Di Cassandra profetessa si parla pochissimo; l’attenzione è rivolta alla donna più che al mito, sacerdotessa del dio Apollo e figlia prediletta del re Priamo. Una donna che, come apprendiamo durante la lettura, compie una profonda evoluzione interiore che la allontanerà drasticamente da suo padre e dalle stanze del potere, che fin da bambina frequentava abitualmente. Cassandra apprenderà sconvolta che il ratto della bella Elena, compiuto dal suo redivivo fratello Paride, in realtà non è altro che una simulazione. Le vere ragioni della guerra sono politiche, e hanno come unico scopo il controllo dell’Ellesponto. Consapevole dell’assurdità di questo gioco di potere si rifiuterà di sostenere suo padre nella folle guerra contro i Greci, e per questo verrà allontantata come una reietta.

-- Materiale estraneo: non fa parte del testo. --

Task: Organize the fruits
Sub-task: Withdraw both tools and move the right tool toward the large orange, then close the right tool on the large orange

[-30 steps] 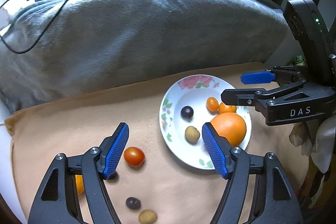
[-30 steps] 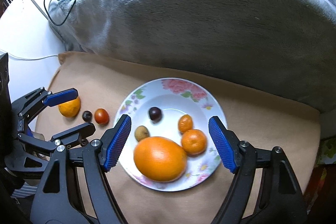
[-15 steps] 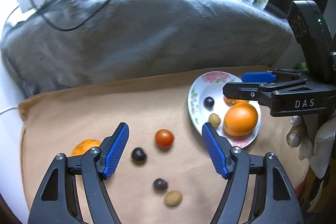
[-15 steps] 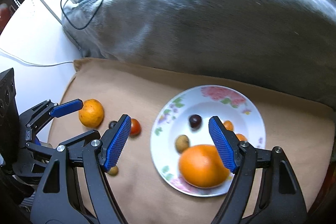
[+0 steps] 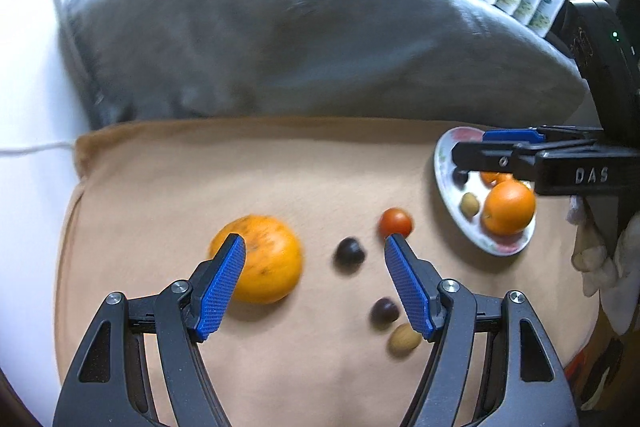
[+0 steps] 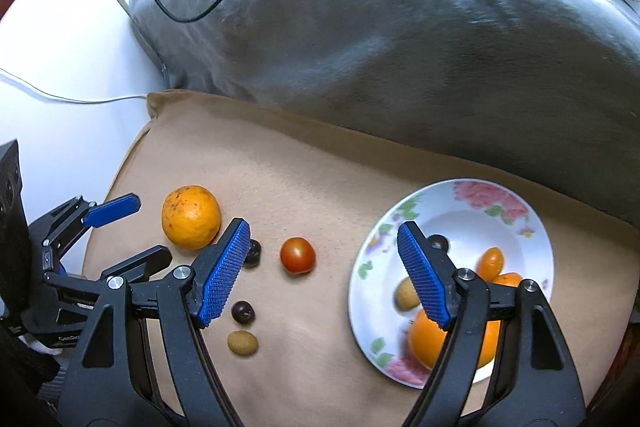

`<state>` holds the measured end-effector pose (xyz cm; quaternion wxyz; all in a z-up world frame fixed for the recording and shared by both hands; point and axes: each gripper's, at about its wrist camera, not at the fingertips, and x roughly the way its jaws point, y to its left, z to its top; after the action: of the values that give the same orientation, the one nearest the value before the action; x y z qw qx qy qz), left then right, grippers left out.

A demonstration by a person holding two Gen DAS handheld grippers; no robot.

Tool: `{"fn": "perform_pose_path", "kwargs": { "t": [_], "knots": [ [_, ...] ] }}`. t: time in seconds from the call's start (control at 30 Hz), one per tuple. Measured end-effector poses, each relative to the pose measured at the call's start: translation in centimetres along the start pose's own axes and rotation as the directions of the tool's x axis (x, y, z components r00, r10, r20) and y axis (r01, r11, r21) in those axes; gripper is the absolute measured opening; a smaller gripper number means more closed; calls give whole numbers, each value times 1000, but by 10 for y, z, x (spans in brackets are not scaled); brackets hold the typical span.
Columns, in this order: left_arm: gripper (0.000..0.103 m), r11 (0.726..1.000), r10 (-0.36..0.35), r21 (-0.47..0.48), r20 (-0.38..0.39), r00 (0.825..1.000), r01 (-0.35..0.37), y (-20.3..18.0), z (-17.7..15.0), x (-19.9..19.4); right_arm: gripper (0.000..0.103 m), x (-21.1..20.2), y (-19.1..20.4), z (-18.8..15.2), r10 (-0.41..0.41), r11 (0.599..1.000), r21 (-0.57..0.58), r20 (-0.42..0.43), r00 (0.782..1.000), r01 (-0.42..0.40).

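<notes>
While both jaws stand wide with nothing between them, the left hand-held gripper [image 5: 314, 259] hovers over the loose fruit on the tan cushion [image 5: 200, 179], and the right hand-held gripper [image 6: 322, 259] hangs between that fruit and the floral plate [image 6: 532, 227]. Nearest the left pads lies the speckled orange [image 5: 262, 255]: firm, round and fairly heavy, likely to roll on soft cloth, so it is best taken across its widest middle. Beside it the cherry tomato [image 6: 297, 255] looks thin-skinned and needs a light squeeze. From the right wrist the plate's inside shows openly, with a big orange [image 6: 424, 343] and small fruits, while the left wrist view has the other tool crossing the plate
</notes>
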<state>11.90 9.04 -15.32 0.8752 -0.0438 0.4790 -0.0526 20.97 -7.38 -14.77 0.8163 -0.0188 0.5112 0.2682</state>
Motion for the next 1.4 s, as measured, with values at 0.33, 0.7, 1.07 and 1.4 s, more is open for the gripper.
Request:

Quella che fu la figlia tanto amata da Priamo si stringerà quindi attorno al saggio Anchise, il padre di Enea, l’uomo che, amato da Venere, accolse dentro di sé l’antico sapere femminile e che insegnerà a Cassandra un altro modo di vivere, più autentico ed umano, in cui il suo essere donna e profetessa acquisteranno finalmente un significato ed un valore profondamente rispettato.
Il romanzo è intriso delle tematiche socio-politiche care alla Wolf, ma bisogna conoscere quest’importante intellettuale moderna per comprenderle e per estrapolarle dal contesto. Qualcosa si intuisce, ma non è abbastanza. Forse un giorno riprenderò in mano questo romanzo, cercando di addentrarmi nella lettura con lo spirito giusto, cercando soprattutto di non farmi distrarre dai continui salti temporali e dallo stile ampolloso che non rende agile la lettura. E’ stato molto difficile per me scrivere questa recensione, mi ha portato via molto tempo e non sono sicura di aver reso giustizia ad un’opera di questa portata, riservata probabilmente ad un pubblico esclusivo: cosa che, naturalmente, io non sono. Io sono solo una lettrice.